We engaged with all people who lived at the home. Feedback varied due to some people having limited communication skills. We spent time observing care delivery and spoke with people who visited the service.
We found that people were not protected against avoidable harm and quality assurance systems at the home failed to identify or resolve associated risk and therefore people were placed at significant risk of harm and neglect. We communicated our concerns to associated commissioning teams.
We found that people’s safety was being compromised in a number of areas. This included how people were assisted to eat and drink, use of equipment during moving procedures, how well medicines were administrated and suitability of pre-employment checks for staff prior to recruitment.
Staff were not always following the Mental Capacity Act 2005 for people who lacked capacity to make particular decisions. For example, the provider had not ensured that people’s rights were actively assessed under the Mental Capacity Act of Deprivation of Liberty Safeguards, even though their liberty was being significantly restricted.

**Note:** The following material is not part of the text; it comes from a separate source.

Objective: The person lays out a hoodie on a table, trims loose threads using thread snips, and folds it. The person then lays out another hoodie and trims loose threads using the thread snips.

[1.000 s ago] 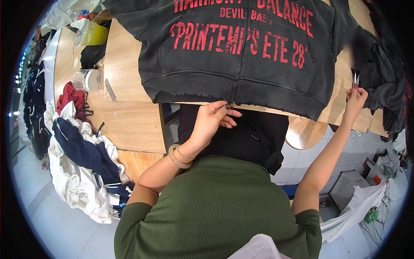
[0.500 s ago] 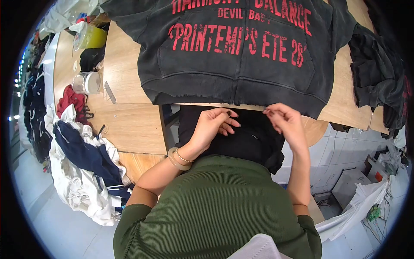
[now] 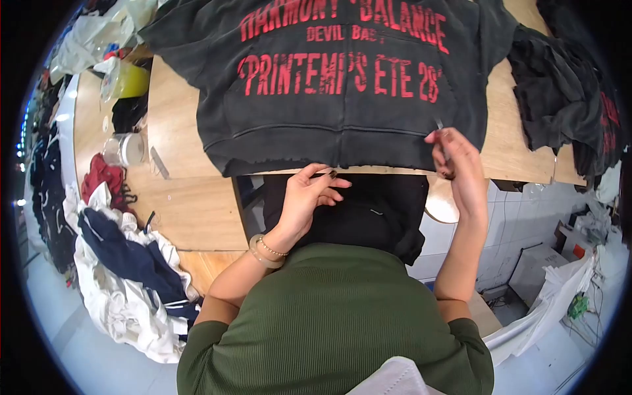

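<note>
A dark grey zip hoodie with red lettering lies spread on the table, its ribbed hem along the near edge. My left hand is just below the hem, thumb and forefinger pinched together; what they hold, if anything, is too small to make out. Over the hem's right part is my right hand, fingers curled round a small, thin metallic tool whose tip points up and away from me. Most of that tool is hidden by the fingers. Black cloth covers my lap beneath both hands.
On the wooden table to the left are a clear jar, a yellow container and a red cloth. White and navy garments hang at lower left. Another dark garment lies at the right edge.
My right hand has moved up and right onto the hoodie's hem, and the thin metallic tool now shows in it. My left hand stays pinched near the hem. The view has shifted slightly.
</note>
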A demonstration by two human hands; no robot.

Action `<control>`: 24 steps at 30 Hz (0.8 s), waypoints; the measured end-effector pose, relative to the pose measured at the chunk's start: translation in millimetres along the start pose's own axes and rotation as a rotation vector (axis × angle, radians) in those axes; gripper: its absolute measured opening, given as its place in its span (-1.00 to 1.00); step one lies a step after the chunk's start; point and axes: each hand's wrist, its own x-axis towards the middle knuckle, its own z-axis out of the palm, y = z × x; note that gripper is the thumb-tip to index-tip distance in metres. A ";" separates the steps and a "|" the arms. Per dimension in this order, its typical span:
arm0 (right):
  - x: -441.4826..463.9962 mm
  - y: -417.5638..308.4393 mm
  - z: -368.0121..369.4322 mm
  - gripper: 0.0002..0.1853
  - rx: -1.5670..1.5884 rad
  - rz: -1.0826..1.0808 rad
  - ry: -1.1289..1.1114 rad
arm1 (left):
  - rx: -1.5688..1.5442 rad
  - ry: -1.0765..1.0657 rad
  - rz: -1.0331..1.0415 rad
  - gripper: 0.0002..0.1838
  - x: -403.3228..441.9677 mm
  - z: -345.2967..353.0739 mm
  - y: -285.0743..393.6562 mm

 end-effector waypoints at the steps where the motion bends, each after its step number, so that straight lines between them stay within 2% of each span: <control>1: -3.8 1.5 9.2 -0.72 -0.057 0.044 -0.029 | -0.003 0.013 -0.001 -0.77 0.4 -0.4 -0.1; 3: -7.5 17.7 16.6 -0.80 0.021 0.092 -0.145 | -0.012 0.024 -0.016 -0.78 0.9 0.7 -0.4; 6: -10.1 32.9 29.6 -0.82 -0.062 0.122 -0.240 | -0.003 0.049 -0.003 -0.78 2.0 2.0 -0.6; 9: -10.2 37.5 39.9 -0.78 -0.113 0.206 -0.254 | 0.026 0.057 -0.004 -0.76 1.2 1.3 -1.0; 14: -8.6 48.3 52.7 -0.80 -0.141 0.220 -0.205 | -0.038 0.000 -0.051 -0.81 0.1 -1.7 -2.3; 24: 5.9 71.9 73.9 -0.77 -0.302 0.123 -0.165 | -0.060 0.026 -0.058 -0.83 1.5 0.2 -1.2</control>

We found that people’s health care needs were not appropriately assessed and therefore individual risk factors had not been fully considered, which placed people at risk of avoidable harm.
People’s views about the service varied. Some people were very happy, but others were not. Also, our own observations did not always match the positive descriptions people had given us.
We did not find evidence of robust management systems in the home and quality assurance was not effective in order to protect people who lived at the service from risk.
Staff were not provided with effective support, induction, supervision, appraisal or training. The home did not have any effective governance systems in place to ensure that improvements could be made.
We found a number of breaches of the Health and Social Care Act 2008 (Regulated Activities) Regulations 2014 for safe care and treatment, need for consent, person centred care, good governance, safeguarding service users from abuse and improper treatment, dignity and respect, meeting nutritional needs, staffing and fit and proper persons employed. In accordance with our judgement framework we have deemed the overall rating for this service to be inadequate.
As the overall rating for this service is now inadequate, the Care Quality Commission (CQC) have placed the home into special measures and further enforcement action has been taken. Our guidance states that services rated as inadequate overall will be placed straight into special measures. We want to ensure that services found to be providing inadequate care do not continue to do so. Therefore, we have introduced special measures. The purpose of special measures is to:
• Ensure that providers found to be providing inadequate care significantly improve.
• Provide a framework within which we use our enforcement powers in response to inadequate care and work with, or signpost to, other organisations in the system to ensure improvements are made.
•Provide a clear timeframe within which providers must improve the quality of care they provide or we will seek to cancel their registration.
Where we have identified a breach of regulation during inspection which is more serious, we will make sure action is taken. We will report on any action when it is complete.